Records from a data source
[Start of section]
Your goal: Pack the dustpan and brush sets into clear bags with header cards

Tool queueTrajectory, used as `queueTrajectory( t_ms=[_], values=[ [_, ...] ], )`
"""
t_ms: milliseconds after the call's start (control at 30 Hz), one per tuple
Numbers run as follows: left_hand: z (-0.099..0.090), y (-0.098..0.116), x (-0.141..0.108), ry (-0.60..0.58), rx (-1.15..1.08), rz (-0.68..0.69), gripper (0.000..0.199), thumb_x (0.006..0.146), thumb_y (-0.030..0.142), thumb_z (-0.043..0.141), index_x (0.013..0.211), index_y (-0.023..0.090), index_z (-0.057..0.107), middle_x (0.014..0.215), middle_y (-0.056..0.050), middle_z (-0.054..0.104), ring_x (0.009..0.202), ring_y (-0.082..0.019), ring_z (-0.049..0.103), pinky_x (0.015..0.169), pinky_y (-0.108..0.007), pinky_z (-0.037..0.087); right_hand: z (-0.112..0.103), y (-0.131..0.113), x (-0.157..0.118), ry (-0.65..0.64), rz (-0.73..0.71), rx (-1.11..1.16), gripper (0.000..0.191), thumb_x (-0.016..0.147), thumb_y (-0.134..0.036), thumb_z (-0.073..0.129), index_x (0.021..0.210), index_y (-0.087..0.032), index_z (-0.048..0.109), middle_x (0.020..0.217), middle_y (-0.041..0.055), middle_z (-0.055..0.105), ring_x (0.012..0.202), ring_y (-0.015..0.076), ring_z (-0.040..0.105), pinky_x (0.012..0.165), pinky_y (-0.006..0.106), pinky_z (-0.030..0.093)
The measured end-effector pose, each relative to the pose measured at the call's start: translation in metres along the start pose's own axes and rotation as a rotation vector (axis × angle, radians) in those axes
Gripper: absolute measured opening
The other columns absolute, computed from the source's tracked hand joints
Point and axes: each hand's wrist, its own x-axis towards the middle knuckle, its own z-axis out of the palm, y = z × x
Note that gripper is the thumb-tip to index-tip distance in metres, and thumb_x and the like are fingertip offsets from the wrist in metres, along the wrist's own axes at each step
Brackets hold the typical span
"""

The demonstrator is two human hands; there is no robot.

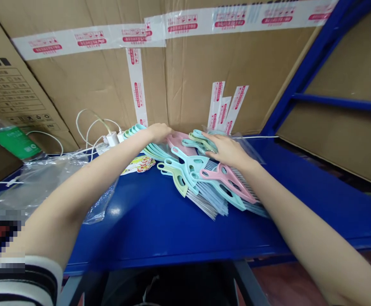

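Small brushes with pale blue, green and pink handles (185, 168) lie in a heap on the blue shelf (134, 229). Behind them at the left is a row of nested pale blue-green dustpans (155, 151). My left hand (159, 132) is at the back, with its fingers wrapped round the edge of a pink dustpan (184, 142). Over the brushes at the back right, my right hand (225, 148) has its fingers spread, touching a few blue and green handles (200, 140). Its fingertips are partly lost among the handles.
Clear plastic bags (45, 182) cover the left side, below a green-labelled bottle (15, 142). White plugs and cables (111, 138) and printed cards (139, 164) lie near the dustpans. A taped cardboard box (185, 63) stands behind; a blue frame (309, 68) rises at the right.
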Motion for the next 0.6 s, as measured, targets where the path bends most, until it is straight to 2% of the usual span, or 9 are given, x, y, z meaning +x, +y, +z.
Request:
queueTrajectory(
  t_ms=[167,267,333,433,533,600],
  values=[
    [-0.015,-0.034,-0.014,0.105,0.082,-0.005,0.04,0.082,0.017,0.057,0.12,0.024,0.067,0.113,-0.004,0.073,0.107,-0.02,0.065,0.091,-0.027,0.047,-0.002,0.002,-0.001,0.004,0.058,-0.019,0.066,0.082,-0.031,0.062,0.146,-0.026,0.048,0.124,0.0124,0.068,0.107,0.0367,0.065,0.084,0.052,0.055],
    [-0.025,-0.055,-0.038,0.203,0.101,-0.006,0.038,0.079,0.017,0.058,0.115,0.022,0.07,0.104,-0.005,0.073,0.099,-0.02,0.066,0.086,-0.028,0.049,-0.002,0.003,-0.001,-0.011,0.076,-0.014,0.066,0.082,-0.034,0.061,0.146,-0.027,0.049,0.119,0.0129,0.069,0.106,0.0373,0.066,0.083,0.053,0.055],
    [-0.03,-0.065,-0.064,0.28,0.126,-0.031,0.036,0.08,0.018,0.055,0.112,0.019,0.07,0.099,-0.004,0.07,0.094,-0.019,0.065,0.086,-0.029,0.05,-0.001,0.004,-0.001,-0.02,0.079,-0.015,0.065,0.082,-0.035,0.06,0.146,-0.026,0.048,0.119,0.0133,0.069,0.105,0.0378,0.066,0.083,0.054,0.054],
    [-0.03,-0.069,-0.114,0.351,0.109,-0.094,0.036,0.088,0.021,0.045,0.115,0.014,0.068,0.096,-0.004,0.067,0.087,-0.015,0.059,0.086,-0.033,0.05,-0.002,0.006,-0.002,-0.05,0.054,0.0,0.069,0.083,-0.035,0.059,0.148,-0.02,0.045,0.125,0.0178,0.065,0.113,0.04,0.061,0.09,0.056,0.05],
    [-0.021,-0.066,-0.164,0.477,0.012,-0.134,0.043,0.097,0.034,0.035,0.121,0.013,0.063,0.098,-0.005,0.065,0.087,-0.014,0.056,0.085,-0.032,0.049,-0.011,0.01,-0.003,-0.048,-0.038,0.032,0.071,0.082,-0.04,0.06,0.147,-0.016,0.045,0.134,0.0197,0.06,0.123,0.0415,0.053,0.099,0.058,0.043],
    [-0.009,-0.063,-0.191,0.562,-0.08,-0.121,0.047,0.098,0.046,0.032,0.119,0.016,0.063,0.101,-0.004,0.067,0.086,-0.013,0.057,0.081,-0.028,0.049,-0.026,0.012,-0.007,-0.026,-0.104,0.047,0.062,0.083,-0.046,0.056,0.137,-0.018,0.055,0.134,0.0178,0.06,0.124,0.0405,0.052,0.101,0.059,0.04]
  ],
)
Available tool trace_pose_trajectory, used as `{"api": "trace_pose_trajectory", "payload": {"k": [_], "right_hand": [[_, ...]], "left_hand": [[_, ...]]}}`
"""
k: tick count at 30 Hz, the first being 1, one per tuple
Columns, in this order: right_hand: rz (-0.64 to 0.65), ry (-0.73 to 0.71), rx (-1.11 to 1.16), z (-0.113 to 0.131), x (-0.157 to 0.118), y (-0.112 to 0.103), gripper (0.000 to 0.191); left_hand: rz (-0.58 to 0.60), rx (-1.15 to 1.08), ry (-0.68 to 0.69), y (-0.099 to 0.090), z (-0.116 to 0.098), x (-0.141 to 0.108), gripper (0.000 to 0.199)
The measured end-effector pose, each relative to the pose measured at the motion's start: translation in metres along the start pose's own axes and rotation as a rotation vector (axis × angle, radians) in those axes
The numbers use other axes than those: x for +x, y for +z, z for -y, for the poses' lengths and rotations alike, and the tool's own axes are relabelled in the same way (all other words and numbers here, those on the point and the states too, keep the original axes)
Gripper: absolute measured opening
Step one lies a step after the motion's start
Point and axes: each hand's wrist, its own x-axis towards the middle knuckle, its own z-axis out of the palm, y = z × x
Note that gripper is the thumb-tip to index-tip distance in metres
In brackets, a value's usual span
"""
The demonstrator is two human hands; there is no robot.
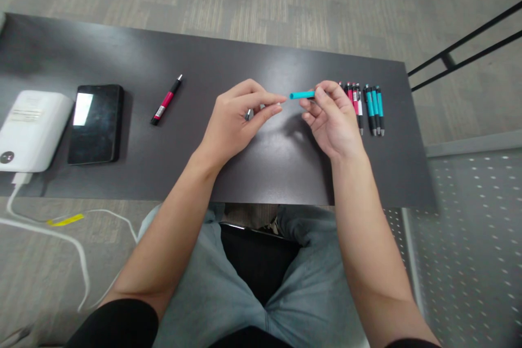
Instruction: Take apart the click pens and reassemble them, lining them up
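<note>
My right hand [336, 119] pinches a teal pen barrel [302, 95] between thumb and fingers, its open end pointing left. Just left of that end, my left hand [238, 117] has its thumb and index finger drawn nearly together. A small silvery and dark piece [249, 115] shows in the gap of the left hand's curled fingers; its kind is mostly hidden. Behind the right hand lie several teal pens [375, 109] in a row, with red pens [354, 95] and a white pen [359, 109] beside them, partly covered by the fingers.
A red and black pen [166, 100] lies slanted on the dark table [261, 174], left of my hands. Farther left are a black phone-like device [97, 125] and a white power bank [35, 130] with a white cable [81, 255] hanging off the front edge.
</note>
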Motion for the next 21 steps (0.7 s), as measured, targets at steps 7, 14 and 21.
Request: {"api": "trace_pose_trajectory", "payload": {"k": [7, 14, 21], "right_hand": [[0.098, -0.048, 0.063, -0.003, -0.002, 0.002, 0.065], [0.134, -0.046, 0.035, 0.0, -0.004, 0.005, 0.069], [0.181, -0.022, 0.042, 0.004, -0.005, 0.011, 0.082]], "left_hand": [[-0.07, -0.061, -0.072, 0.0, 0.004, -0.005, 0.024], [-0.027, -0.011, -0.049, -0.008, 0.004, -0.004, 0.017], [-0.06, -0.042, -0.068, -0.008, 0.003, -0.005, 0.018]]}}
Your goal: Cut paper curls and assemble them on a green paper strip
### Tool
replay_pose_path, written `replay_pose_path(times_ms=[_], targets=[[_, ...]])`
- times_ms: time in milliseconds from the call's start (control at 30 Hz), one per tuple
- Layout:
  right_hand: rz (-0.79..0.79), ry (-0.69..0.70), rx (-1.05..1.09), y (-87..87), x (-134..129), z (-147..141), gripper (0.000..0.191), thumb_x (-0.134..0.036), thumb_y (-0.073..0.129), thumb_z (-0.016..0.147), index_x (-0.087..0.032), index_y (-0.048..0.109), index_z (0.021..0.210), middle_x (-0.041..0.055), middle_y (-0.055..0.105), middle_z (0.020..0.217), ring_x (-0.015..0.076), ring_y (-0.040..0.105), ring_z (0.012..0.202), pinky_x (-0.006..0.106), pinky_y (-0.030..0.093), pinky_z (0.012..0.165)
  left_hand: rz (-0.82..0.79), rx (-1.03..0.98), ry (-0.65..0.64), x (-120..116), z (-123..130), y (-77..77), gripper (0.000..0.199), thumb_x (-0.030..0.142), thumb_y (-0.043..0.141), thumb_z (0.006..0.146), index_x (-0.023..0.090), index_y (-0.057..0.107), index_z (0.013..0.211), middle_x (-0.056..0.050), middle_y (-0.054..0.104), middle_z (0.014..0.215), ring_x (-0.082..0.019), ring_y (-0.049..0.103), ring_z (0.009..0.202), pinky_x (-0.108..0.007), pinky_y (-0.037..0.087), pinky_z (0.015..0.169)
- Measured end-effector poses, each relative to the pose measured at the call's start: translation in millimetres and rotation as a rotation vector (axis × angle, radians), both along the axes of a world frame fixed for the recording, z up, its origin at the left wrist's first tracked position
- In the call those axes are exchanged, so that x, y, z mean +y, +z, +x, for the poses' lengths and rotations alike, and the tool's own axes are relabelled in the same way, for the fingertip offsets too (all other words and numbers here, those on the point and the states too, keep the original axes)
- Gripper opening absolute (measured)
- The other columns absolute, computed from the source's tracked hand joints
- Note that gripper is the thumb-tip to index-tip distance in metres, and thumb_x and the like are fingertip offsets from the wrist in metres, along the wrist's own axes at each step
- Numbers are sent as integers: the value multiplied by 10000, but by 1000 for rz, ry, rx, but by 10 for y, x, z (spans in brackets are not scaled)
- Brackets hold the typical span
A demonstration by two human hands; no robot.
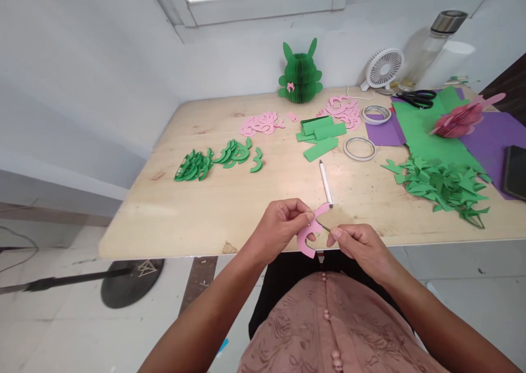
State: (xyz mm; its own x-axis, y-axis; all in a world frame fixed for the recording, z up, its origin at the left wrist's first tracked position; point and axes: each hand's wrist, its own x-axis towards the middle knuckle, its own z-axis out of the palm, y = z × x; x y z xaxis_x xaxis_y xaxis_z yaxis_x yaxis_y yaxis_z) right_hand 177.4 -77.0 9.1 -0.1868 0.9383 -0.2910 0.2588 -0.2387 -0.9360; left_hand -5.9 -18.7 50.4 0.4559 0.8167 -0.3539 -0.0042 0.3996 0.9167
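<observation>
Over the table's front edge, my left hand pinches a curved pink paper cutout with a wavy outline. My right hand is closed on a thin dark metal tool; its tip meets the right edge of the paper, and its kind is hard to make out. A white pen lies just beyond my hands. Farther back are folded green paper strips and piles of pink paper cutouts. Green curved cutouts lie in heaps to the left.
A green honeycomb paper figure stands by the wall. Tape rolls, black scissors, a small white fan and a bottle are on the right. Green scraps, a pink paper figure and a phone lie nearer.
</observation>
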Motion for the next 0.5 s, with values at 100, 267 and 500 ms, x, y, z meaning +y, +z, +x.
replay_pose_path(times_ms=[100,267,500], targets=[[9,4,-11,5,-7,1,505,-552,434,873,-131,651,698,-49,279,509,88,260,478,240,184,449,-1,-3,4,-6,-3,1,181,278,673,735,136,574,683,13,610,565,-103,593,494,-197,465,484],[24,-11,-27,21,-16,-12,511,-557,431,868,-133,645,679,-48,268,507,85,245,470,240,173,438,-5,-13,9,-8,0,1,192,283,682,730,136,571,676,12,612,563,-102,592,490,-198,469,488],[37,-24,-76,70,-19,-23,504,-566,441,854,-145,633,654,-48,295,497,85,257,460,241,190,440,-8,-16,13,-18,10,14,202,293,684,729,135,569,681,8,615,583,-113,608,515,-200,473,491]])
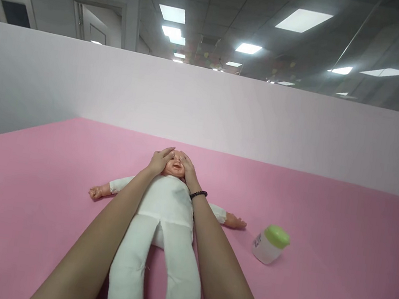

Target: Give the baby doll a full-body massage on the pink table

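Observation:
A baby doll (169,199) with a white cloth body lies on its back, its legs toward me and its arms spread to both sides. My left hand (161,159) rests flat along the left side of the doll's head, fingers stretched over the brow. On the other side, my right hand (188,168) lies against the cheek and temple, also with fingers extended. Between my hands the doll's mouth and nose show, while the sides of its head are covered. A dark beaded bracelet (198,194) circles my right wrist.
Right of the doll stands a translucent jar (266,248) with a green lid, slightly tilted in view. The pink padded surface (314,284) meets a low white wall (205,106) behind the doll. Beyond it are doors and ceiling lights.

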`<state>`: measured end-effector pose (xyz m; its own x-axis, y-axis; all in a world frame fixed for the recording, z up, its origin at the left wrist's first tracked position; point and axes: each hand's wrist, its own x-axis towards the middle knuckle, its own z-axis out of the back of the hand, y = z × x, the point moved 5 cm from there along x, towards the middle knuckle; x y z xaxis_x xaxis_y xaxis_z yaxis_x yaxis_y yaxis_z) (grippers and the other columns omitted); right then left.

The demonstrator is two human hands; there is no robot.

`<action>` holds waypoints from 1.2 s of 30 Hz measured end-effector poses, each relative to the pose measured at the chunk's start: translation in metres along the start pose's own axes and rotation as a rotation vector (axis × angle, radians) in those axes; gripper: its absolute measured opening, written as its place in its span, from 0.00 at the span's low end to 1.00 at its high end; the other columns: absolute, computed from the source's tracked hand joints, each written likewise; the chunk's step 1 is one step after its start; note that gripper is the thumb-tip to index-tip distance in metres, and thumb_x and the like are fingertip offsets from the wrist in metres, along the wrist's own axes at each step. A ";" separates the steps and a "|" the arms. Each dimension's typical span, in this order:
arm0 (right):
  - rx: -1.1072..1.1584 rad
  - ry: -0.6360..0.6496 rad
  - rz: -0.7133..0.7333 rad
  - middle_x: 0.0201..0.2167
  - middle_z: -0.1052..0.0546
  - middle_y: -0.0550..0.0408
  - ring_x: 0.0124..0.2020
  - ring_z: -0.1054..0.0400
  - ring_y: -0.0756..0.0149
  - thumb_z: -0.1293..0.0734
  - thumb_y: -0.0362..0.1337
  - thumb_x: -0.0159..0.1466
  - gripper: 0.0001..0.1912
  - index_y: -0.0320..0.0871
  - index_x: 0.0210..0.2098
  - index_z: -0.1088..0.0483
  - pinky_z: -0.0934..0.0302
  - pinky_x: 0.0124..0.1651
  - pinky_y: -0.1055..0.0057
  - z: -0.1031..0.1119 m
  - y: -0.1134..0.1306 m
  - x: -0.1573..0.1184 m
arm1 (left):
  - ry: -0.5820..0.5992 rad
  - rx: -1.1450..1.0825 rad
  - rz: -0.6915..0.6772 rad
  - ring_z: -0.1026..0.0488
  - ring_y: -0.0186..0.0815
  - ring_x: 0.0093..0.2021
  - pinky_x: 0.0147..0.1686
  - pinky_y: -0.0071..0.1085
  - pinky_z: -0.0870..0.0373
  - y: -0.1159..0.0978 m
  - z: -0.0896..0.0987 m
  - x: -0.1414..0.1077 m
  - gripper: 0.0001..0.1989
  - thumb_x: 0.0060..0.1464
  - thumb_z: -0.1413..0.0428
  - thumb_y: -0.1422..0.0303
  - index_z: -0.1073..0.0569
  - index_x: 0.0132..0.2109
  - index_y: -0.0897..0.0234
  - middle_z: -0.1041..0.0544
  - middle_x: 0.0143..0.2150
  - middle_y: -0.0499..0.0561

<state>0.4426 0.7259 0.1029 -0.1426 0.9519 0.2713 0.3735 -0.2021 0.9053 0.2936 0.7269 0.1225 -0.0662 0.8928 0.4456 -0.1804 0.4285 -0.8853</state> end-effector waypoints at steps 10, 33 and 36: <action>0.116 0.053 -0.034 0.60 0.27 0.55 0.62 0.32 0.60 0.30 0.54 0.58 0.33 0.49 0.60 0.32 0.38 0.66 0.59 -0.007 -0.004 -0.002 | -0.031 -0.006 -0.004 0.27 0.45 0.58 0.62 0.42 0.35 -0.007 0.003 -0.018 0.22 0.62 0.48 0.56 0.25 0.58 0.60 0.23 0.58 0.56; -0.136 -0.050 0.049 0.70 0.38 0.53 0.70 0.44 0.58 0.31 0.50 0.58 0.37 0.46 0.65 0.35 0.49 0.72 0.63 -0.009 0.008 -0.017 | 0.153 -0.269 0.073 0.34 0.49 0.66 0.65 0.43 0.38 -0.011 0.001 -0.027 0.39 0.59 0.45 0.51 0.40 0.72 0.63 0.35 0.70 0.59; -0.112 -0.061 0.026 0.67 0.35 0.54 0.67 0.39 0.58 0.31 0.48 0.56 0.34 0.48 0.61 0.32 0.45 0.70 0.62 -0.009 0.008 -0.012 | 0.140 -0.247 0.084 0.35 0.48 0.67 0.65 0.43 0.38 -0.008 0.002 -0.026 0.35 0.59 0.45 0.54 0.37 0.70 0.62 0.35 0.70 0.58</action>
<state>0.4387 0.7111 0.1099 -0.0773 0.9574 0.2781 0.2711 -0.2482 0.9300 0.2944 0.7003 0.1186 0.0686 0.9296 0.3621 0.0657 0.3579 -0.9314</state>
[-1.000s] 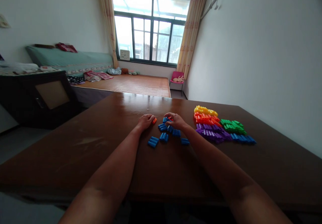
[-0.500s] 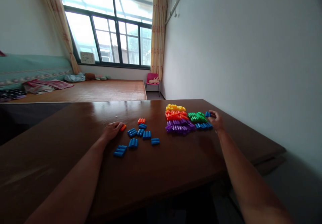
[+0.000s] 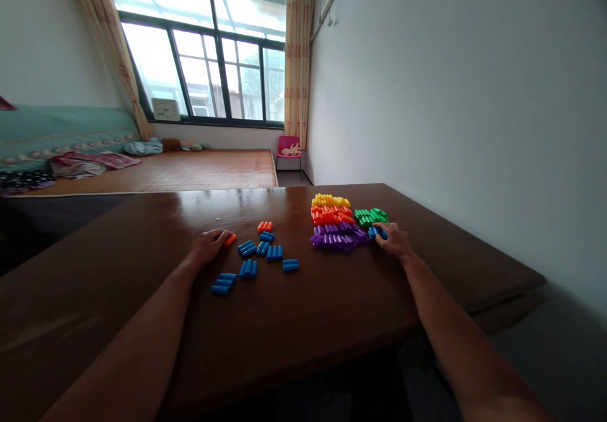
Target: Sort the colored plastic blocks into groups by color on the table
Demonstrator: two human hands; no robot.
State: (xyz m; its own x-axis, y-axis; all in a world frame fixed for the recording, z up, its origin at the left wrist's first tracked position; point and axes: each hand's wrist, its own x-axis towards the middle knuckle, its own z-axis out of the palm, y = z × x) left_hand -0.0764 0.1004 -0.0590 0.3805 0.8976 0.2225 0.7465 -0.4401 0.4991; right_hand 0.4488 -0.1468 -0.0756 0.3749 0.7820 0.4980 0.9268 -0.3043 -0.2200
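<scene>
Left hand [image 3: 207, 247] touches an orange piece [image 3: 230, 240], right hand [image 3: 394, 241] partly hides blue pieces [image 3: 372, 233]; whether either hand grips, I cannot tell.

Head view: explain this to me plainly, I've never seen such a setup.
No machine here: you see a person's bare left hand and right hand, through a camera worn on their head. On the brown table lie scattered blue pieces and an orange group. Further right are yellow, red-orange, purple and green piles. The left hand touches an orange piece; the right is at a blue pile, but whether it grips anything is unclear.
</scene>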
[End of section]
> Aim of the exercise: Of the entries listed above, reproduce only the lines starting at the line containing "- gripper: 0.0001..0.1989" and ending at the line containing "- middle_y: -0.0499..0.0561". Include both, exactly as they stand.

> Reply:
  - gripper: 0.0001..0.1989
  - thumb_x: 0.0060..0.1464
  - thumb_z: -0.1413..0.0428
  - thumb_y: -0.1422..0.0303
  - index_z: -0.1073..0.0569
  - index_x: 0.0132..0.2109
  - index_y: -0.0897..0.0234
  - middle_z: -0.1041..0.0544
  - middle_x: 0.0143..0.2150
  - middle_y: -0.0499..0.0561

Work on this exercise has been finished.